> _Exercise goal_
Please reproduce every record, keeping each one exactly as written.

> _Data records_
•••

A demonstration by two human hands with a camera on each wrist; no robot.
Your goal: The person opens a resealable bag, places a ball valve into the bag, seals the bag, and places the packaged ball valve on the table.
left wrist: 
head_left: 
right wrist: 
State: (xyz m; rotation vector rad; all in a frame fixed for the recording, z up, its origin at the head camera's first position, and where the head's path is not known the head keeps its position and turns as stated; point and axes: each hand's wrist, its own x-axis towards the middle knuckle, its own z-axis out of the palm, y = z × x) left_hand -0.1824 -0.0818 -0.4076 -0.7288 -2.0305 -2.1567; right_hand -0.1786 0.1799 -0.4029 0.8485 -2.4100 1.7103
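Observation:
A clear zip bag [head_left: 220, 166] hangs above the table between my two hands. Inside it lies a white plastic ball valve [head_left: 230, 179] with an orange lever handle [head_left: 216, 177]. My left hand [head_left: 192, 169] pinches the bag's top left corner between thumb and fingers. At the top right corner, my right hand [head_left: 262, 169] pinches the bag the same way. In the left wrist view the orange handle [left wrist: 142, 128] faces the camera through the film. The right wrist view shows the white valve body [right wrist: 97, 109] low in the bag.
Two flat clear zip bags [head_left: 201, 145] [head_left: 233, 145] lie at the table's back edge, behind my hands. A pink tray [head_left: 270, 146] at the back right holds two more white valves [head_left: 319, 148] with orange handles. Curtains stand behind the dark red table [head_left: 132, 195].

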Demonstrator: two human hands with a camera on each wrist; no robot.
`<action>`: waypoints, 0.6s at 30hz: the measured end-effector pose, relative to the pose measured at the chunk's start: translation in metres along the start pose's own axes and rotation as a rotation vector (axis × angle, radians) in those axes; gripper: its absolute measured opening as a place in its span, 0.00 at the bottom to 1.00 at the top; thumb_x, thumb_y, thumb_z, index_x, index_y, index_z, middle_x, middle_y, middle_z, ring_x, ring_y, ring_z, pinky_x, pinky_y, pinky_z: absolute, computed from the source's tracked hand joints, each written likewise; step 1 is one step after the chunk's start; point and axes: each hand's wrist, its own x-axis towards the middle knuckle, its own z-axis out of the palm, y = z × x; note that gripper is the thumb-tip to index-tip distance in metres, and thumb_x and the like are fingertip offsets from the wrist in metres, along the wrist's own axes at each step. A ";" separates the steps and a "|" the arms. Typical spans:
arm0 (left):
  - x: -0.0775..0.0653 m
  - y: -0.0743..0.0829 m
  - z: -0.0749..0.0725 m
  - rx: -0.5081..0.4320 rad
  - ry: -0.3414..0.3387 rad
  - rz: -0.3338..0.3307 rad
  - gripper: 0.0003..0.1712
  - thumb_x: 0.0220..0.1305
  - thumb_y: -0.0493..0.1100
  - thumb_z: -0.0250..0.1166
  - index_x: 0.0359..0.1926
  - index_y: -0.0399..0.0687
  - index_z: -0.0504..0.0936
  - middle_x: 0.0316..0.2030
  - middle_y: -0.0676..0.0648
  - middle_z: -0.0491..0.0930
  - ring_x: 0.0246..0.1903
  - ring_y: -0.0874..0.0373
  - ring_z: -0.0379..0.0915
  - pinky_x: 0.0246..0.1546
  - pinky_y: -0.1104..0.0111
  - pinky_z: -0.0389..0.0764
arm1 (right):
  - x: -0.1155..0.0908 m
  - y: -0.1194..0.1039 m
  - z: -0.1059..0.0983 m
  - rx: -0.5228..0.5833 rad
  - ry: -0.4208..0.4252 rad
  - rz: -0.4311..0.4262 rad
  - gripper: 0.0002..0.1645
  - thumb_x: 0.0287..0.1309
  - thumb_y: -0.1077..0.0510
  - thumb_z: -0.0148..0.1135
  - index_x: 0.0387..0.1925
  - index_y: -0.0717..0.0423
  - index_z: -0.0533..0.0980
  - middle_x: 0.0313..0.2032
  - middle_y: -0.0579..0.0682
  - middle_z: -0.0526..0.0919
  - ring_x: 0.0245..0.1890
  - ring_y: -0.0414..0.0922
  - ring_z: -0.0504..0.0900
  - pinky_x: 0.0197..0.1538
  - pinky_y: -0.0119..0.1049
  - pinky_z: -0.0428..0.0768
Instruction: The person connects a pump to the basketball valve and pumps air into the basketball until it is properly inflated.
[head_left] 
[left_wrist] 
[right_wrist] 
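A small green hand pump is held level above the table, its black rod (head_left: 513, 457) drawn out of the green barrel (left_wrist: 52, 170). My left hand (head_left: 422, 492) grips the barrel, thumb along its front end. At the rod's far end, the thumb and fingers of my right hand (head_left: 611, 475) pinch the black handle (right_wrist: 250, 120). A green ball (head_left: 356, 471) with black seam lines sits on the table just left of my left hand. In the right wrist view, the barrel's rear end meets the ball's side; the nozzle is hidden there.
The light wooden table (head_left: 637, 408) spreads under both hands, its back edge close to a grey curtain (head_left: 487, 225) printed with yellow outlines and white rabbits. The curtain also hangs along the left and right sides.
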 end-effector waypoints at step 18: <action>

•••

> _Result_
A demonstration by two human hands with a camera on each wrist; no robot.
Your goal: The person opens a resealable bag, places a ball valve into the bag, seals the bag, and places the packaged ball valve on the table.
left wrist: 
head_left: 
right wrist: 
State: (xyz m; rotation vector rad; all in a frame fixed for the recording, z up, its origin at the head camera's first position, and where the head's path is not known the head keeps its position and turns as stated; point and axes: each hand's wrist, its own x-axis towards the middle knuckle, its own z-axis out of the palm, y = z × x) left_hand -0.1824 -0.0818 -0.4076 -0.7288 -2.0305 -2.1567; right_hand -0.1786 0.1799 -0.4029 0.8485 -2.4100 1.7103
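Observation:
A clear zip bag [head_left: 220, 166] hangs above the table between my two hands. Inside it lies a white plastic ball valve [head_left: 230, 179] with an orange lever handle [head_left: 216, 177]. My left hand [head_left: 192, 169] pinches the bag's top left corner between thumb and fingers. At the top right corner, my right hand [head_left: 262, 169] pinches the bag the same way. In the left wrist view the orange handle [left wrist: 142, 128] faces the camera through the film. The right wrist view shows the white valve body [right wrist: 97, 109] low in the bag.
Two flat clear zip bags [head_left: 201, 145] [head_left: 233, 145] lie at the table's back edge, behind my hands. A pink tray [head_left: 270, 146] at the back right holds two more white valves [head_left: 319, 148] with orange handles. Curtains stand behind the dark red table [head_left: 132, 195].
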
Demonstrator: two human hands with a camera on each wrist; no robot.
`<action>`: waypoints, 0.6s at 30hz: the measured end-effector pose, relative to the pose measured at the chunk's start: translation in metres along the start pose's own axes and rotation as a rotation vector (axis × angle, radians) in those axes; gripper: its absolute measured opening as a place in its span, 0.00 at the bottom to 1.00 at the top; thumb_x, thumb_y, thumb_z, index_x, index_y, index_z, middle_x, middle_y, middle_z, ring_x, ring_y, ring_z, pinky_x, pinky_y, pinky_z: absolute, computed from the source's tracked hand joints, each written likewise; step 1 is one step after the chunk's start; point and axes: each hand's wrist, its own x-axis towards the middle knuckle, its own z-axis out of the palm, y = z × x; note that gripper is the thumb-tip to index-tip distance in metres, and thumb_x and the like are fingertip offsets from the wrist in metres, along the wrist's own axes at each step. A ";" separates the steps and a "|" the arms. Typical spans:
arm0 (left):
  - x: -0.0775..0.0653 m
  - y: -0.0743..0.0829 m
  - z: -0.0749..0.0725 m
  - rx: -0.5081..0.4320 rad
  - ry: -0.3414..0.3387 rad
  - rz: -0.3338..0.3307 rad
  - gripper: 0.0003..0.1712
  - thumb_x: 0.0220..0.1305
  - thumb_y: -0.0493..0.1100
  - thumb_z: -0.0250..0.1166
  - index_x: 0.0359..0.1926
  - index_y: -0.0399..0.0687
  - index_z: -0.0504..0.0936
  - middle_x: 0.0316..0.2030
  - middle_y: -0.0676..0.0648
  - middle_z: -0.0491..0.0930
  - ring_x: 0.0246..0.1903
  - ring_y: -0.0874..0.0373
  - ring_z: -0.0379..0.0915
  - pinky_x: 0.0246..0.1546
  - pinky_y: -0.1104..0.0111
  - pinky_z: -0.0389..0.0764
arm1 (right):
  - x: -0.1155..0.0908 m
  - y: -0.1194..0.1039 m
  - z: -0.1059..0.0983 m
  - rx: -0.5228..0.5833 rad
  - ry: -0.4208..0.4252 rad
  - rz: -0.4311..0.4262 rad
  - gripper: 0.0002..0.1645
  - thumb_x: 0.0287..0.1309
  - thumb_y: -0.1077..0.0510
  - thumb_z: -0.0148..0.1135
  - index_x: 0.0387..0.1925
  - index_y: -0.0717..0.0423
  - index_z: -0.0533..0.0980
  - middle_x: 0.0313..0.2032
  - middle_y: -0.0579..0.0682
  - middle_z: -0.0526..0.0919
  - ring_x: 0.0245..0.1890
  - ring_y: -0.0414..0.0922
  - ring_z: -0.0504..0.0900
  - pinky_x: 0.0197..0.1538
  - pinky_y: -0.0119..0.1049
  - pinky_z: -0.0428..0.0768
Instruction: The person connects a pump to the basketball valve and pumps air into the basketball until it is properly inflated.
[head_left] 
[left_wrist] 
[right_wrist] 
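A small green hand pump is held level above the table, its black rod (head_left: 513, 457) drawn out of the green barrel (left_wrist: 52, 170). My left hand (head_left: 422, 492) grips the barrel, thumb along its front end. At the rod's far end, the thumb and fingers of my right hand (head_left: 611, 475) pinch the black handle (right_wrist: 250, 120). A green ball (head_left: 356, 471) with black seam lines sits on the table just left of my left hand. In the right wrist view, the barrel's rear end meets the ball's side; the nozzle is hidden there.
The light wooden table (head_left: 637, 408) spreads under both hands, its back edge close to a grey curtain (head_left: 487, 225) printed with yellow outlines and white rabbits. The curtain also hangs along the left and right sides.
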 end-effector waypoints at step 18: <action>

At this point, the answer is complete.